LowerIndexBound(known.ref.counts, uncat.ref.count, similarity, permissible.disciplines = NULL, redistribution.limit = 4, max.batch.size = 131072)
LowerIndexBound(known.ref.counts, uncat.ref.count, similarity, permissible.disciplines = NULL, redistribution.limit = 4, max.batch.size = 131072)
known.ref.counts |
A vector of positive integers. Each element represents the count of references to each discipline. |
uncat.ref.count |
A positive integer denoting the number of references that are not categorized into disciplines. |
similarity |
A positive semi-definite matrix that encodes the similarity between disciplines, as explained in Porter and Rafols (2009). The dimensions of this matrix are n x n, being n the total number of disciplines. The self-similarities (i.e. the diagonal elements) have to be 1. |
permissible.disciplines |
A logical vector denoting to which disciplines uncategorized references can be distributed.

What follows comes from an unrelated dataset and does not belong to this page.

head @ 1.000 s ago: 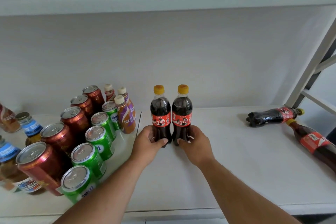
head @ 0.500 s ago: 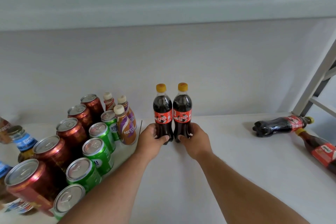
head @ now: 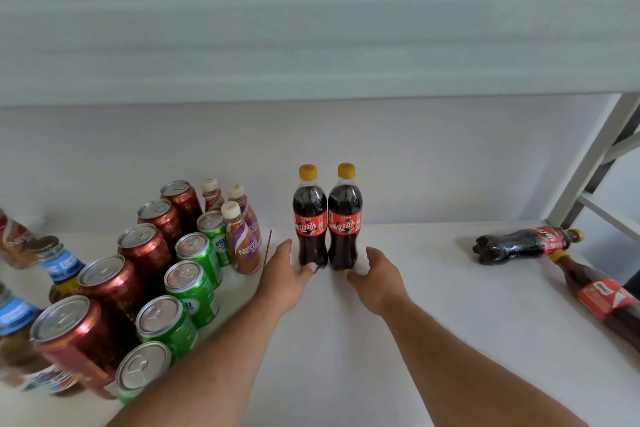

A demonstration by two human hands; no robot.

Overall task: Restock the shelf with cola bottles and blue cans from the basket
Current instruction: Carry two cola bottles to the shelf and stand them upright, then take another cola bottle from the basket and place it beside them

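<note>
Two small cola bottles with yellow caps stand upright side by side near the shelf's back wall, the left bottle point(head: 309, 218) touching the right bottle point(head: 345, 218). My left hand point(head: 285, 276) sits beside the left bottle's base with fingers loosened and its thumb tip against the bottle. My right hand point(head: 375, 276) is beside the right bottle's base, fingers relaxed, a small gap showing between them and the bottle. Two more cola bottles lie on their sides at the right, one point(head: 519, 243) further back and one point(head: 604, 295) nearer the edge. No basket or blue cans are in view.
Rows of red cans point(head: 143, 250) and green cans point(head: 194, 282) fill the left side, with small coffee bottles point(head: 242, 243) behind them and a thin clear divider point(head: 268, 246) beside my left hand. The white shelf point(head: 433, 288) has a metal upright point(head: 588, 163) at the right and another shelf overhead.
Both hands pushed the two bottles back toward the wall, then loosened their hold; the fingers that wrapped the bottle bases now lie beside them. The camera view has shifted forward.
</note>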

Its length needs to be equal to the length of |
redistribution.limit |
A positive integer that limits the number of disciplines that each uncategorized reference can be redistributed to. This argument is optional and leaving it unspecified permits redistribution to all disciplines at once. |
max.batch.size |
A positive integer that sets the size of the batch of candidates that is computed at once. This positive value determines the quantity of allocated memory and has to be reduced if corresponding errors arise. This argument is optional and leaving it unspecified sets it to a default value. |
The lower bound of the uncertainty interval of the Rao-Stirling diversity index.
This function solves a computationally intensive optimization problem. In order to reduce the search space it is recommended to provide the function with the vector of permissible disciplines and redistribution limit.
When very dissimilar disciplines are referenced by the categorized references, a warning message is displayed to inform the user.
Such cases require longer computation times.
The dataset pubdata2
contains an example of a publication that requires intensive computation in order to calculate the uncertainty interval of the Rao-Stirling diversity index.
Calatrava Moreno, M. C., Auzinger, T. and Werthner, H. (2016) On the uncertainty of interdisciplinarity measurements due to incomplete bibliographic data. Scientometrics. DOI:10.1007/s11192-016-1842-4
Porter, A. and Rafols, I. (2009) Is science becoming more interdisciplinary? Measuring and mapping six research fields over time. Scientometrics, Vol. 81, No. 3 (719-745). DOI:10.1007/s11192-008-2197-2
##EXAMPLE 1 #Load data data(pubdata1) #Get counts of citations of one of the publications in the dataset counts <- pd1.count.matrix[,1] #Get number of uncategorized references in the publication uncat <- pd1.uncat.refs[1] #Get vector of permissible disciplines. logic.disciplines <- counts > 0 permissible <- PruneDisciplines(logic.disciplines, 0.233, pd1.similarity) LowerIndexBound(counts, uncat, pd1.similarity, permissible)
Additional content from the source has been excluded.